=== Work instructions ===
Scan the data below for the string "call". Show every line where it turns up.

=== Provided records ===
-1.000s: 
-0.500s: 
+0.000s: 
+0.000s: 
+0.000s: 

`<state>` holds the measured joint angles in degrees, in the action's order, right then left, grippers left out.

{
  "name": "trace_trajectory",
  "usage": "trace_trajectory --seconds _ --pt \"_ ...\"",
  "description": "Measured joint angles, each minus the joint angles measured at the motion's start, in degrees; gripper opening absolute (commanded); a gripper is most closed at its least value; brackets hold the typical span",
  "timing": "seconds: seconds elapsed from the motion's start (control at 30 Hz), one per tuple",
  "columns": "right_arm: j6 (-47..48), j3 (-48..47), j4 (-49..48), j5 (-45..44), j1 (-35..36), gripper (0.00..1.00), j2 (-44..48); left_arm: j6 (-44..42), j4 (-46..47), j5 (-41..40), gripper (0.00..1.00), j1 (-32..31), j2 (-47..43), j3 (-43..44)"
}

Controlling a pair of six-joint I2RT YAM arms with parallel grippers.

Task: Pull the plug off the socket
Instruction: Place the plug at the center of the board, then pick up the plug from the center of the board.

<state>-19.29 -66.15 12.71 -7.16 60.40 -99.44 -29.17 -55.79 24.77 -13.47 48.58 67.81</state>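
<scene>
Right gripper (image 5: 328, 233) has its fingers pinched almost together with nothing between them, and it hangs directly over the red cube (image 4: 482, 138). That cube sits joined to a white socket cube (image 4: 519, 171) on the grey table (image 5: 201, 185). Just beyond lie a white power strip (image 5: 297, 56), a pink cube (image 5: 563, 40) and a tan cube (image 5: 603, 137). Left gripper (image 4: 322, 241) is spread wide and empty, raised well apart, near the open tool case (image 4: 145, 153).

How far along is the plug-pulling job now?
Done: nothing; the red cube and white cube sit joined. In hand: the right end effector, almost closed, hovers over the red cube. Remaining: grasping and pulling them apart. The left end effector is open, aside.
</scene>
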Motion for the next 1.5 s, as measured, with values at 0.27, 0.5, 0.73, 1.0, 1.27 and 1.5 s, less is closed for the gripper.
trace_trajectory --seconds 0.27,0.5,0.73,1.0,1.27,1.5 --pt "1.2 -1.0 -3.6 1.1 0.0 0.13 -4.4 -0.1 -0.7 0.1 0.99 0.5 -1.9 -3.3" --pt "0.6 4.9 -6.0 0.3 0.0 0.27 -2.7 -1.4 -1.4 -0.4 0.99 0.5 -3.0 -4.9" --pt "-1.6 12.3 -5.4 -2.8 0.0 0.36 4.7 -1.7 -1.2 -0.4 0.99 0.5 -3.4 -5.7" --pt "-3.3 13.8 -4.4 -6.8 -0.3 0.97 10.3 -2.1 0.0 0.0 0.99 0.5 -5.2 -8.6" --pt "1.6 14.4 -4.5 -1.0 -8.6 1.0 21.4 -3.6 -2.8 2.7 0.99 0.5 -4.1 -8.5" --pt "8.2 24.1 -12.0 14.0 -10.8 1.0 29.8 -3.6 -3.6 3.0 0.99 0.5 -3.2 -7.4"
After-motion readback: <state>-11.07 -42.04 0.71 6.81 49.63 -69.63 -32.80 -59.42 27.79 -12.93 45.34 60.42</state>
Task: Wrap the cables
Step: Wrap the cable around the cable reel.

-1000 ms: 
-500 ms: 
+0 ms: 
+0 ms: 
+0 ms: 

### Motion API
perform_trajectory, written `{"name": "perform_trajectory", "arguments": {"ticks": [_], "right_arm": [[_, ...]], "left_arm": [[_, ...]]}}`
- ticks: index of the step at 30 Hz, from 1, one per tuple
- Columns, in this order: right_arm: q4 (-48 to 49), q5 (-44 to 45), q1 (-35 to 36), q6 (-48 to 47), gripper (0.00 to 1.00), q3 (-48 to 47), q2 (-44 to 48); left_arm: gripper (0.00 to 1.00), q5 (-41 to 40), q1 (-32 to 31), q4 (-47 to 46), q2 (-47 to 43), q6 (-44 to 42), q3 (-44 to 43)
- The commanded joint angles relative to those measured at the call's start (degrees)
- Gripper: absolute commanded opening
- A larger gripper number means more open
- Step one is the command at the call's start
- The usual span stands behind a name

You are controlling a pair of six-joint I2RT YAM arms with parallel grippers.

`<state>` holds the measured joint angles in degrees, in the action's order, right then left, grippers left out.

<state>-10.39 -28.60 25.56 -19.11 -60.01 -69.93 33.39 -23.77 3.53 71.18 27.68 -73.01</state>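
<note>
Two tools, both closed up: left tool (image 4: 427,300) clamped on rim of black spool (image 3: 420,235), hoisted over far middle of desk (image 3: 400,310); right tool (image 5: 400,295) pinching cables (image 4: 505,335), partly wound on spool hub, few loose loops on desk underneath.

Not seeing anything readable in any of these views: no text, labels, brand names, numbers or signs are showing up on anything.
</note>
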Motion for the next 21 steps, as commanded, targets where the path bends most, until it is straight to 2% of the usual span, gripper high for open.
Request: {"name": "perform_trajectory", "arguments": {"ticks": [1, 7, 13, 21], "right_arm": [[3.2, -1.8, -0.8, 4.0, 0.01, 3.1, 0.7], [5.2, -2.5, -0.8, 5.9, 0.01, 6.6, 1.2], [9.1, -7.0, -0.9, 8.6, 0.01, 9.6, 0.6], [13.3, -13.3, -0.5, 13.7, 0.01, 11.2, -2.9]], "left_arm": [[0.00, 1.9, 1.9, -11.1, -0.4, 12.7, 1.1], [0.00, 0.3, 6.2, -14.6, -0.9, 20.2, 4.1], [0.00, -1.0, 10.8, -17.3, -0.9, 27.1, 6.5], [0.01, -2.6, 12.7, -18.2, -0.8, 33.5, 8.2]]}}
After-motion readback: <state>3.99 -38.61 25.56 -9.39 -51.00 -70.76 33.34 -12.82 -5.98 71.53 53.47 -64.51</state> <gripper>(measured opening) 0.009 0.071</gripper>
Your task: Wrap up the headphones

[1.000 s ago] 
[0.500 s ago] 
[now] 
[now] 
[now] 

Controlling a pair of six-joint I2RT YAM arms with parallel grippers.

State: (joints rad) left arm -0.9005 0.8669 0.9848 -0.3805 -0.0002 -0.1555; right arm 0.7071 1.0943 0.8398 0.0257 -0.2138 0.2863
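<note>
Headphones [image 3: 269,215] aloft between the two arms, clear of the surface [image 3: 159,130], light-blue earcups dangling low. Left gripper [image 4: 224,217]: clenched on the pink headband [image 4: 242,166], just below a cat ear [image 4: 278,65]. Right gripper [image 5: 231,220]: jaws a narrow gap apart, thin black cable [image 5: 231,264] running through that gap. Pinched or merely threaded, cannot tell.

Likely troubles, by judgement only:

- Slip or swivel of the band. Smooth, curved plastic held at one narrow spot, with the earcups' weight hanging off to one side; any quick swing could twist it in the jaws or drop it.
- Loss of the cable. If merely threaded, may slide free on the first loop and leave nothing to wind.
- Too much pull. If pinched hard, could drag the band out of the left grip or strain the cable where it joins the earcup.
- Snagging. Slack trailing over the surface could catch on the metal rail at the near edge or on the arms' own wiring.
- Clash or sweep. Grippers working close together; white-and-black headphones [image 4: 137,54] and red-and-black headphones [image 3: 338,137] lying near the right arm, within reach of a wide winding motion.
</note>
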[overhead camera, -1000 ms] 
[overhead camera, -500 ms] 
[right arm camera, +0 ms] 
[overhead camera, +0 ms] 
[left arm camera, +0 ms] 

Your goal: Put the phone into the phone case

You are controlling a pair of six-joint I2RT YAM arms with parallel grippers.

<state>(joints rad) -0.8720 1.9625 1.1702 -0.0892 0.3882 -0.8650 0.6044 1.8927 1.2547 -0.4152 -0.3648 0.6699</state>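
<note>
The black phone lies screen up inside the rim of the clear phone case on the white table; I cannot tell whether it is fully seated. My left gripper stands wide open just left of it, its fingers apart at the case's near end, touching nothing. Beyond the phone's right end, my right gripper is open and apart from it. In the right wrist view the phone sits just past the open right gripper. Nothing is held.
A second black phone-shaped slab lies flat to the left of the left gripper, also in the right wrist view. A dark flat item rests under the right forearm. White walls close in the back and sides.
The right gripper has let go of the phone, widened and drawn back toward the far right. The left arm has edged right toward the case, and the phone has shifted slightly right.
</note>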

=== Task response ===
- The commanded joint angles relative to those measured at the call's start (degrees)
- Step one is the command at the call's start

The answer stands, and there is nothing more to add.